• [EXERCISE OBJECTIVE]:
Your answer must be every line of the data below that holds the string "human", copied exactly.

• [RECORDED DATA]:
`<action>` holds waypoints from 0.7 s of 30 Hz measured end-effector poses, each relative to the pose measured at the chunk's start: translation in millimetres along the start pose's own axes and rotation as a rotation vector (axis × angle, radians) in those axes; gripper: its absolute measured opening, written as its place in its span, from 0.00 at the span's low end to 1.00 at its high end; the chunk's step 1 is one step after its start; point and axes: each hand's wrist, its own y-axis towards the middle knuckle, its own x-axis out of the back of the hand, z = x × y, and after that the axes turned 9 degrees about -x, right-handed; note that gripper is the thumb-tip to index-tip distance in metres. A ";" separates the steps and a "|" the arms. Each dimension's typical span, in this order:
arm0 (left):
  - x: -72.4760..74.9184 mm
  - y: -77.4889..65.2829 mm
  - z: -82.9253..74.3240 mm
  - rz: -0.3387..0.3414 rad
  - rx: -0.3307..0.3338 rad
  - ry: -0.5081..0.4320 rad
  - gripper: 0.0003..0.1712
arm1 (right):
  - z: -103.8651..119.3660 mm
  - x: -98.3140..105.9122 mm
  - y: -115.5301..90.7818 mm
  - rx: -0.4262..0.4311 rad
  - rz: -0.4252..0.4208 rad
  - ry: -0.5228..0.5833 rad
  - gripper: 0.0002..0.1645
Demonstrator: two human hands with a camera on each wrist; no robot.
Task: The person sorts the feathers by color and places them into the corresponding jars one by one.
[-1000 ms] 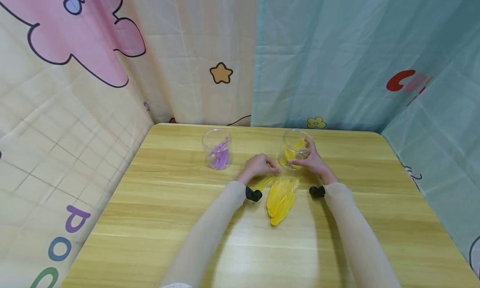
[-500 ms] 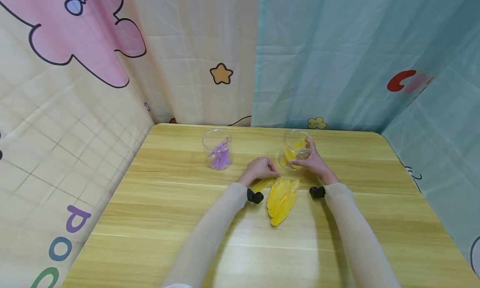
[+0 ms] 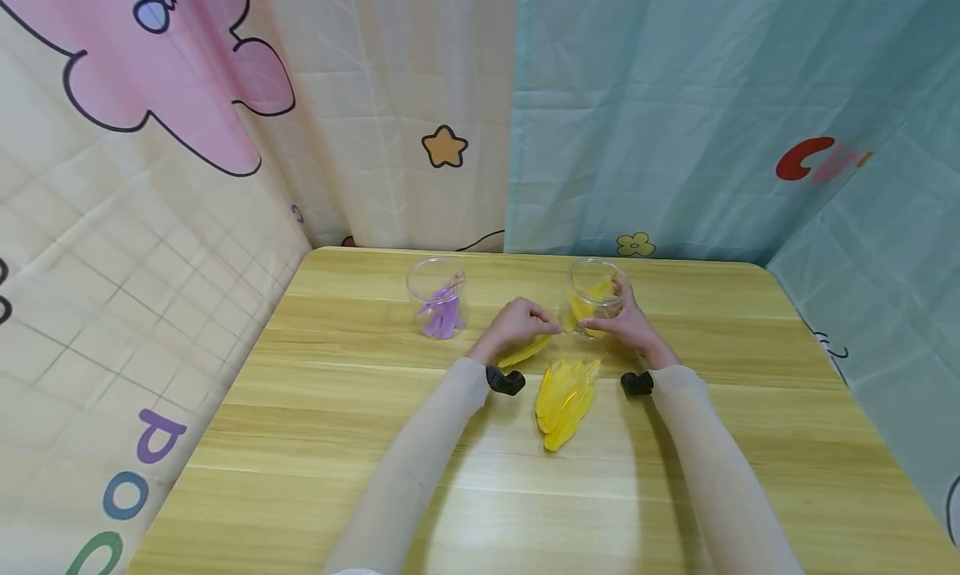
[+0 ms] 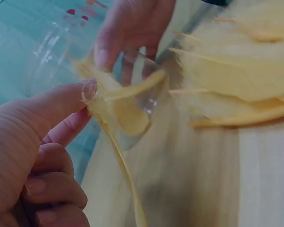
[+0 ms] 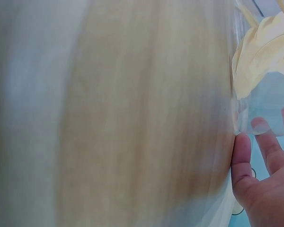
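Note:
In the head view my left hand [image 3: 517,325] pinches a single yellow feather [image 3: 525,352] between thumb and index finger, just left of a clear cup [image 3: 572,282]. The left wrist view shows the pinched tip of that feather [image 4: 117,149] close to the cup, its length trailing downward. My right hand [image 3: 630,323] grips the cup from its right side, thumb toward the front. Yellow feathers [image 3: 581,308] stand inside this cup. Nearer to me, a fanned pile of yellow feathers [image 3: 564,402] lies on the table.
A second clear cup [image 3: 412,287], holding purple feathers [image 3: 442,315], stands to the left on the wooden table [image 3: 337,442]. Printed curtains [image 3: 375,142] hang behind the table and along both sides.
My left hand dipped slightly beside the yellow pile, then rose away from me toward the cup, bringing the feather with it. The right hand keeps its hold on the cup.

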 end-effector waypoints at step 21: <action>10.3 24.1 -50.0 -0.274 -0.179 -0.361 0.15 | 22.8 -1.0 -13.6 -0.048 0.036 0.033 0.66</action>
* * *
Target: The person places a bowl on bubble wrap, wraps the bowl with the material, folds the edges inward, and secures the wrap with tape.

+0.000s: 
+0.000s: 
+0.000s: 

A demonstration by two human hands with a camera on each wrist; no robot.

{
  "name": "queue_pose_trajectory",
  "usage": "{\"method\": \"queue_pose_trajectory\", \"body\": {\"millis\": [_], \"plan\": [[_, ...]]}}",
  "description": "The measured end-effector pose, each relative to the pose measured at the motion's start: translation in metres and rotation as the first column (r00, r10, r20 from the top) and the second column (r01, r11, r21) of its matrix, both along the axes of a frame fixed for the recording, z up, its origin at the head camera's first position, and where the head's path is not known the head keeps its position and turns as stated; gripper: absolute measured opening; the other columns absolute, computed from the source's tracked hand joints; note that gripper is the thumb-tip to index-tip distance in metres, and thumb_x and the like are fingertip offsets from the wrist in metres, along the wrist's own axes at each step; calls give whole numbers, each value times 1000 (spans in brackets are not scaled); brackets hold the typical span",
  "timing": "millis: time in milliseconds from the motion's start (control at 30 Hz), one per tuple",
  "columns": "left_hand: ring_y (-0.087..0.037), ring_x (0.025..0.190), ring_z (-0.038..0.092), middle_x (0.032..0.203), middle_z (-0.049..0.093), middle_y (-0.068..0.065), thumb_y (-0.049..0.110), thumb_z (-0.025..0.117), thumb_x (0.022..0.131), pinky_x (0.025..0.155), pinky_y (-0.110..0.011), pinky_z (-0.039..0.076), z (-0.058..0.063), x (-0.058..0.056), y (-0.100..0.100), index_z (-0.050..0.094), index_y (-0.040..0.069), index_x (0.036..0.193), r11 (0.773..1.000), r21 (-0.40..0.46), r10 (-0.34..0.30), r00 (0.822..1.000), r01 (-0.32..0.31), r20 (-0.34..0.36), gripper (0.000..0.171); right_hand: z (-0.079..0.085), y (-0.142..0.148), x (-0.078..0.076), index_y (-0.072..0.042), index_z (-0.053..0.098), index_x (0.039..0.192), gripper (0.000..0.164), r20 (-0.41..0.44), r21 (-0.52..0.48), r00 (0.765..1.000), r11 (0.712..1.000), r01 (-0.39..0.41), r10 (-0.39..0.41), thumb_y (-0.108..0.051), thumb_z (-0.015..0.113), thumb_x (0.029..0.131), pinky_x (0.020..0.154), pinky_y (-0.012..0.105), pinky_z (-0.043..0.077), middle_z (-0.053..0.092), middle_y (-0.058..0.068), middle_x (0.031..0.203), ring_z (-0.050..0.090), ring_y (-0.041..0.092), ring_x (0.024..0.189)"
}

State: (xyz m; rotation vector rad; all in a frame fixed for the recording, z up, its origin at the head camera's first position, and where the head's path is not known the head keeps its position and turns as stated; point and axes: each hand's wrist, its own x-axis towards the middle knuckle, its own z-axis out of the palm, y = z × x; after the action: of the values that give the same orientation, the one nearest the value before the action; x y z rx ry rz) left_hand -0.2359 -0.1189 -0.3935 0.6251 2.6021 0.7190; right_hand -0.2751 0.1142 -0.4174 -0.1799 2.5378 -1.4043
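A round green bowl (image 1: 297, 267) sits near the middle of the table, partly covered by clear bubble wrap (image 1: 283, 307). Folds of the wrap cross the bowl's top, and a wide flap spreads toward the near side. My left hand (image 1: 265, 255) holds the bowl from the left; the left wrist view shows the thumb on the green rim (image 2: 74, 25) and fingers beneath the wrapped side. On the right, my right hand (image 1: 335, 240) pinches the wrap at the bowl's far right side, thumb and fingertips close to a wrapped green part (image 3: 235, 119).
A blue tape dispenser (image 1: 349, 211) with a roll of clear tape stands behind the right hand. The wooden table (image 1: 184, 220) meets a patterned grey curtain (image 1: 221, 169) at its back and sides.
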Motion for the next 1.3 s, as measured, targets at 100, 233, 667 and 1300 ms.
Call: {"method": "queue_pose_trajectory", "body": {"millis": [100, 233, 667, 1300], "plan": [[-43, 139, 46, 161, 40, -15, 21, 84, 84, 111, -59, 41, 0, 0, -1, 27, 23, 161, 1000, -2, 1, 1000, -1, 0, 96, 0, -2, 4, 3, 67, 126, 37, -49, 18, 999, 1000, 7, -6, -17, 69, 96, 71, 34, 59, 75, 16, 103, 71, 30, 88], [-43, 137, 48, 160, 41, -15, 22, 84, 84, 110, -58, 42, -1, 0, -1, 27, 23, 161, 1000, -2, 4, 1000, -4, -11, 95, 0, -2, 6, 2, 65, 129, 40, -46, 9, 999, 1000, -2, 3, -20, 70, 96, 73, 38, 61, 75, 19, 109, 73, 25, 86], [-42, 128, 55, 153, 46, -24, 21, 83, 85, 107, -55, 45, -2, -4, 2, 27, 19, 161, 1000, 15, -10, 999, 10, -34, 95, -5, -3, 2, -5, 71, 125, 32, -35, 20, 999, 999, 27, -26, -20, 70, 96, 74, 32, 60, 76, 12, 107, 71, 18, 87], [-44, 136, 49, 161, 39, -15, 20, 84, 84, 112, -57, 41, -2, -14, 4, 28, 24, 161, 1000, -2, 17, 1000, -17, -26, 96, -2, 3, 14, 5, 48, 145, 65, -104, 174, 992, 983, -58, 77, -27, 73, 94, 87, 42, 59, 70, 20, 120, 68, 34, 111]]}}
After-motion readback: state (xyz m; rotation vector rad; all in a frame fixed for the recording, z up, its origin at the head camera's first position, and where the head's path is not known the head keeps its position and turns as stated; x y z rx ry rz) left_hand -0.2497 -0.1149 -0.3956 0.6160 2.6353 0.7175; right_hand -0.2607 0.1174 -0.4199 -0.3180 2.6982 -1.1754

• [YOUR RESPONSE]:
Demonstrator: two human hands with a camera on each wrist; no robot.
A demonstration by two human hands with a camera on each wrist; no robot.

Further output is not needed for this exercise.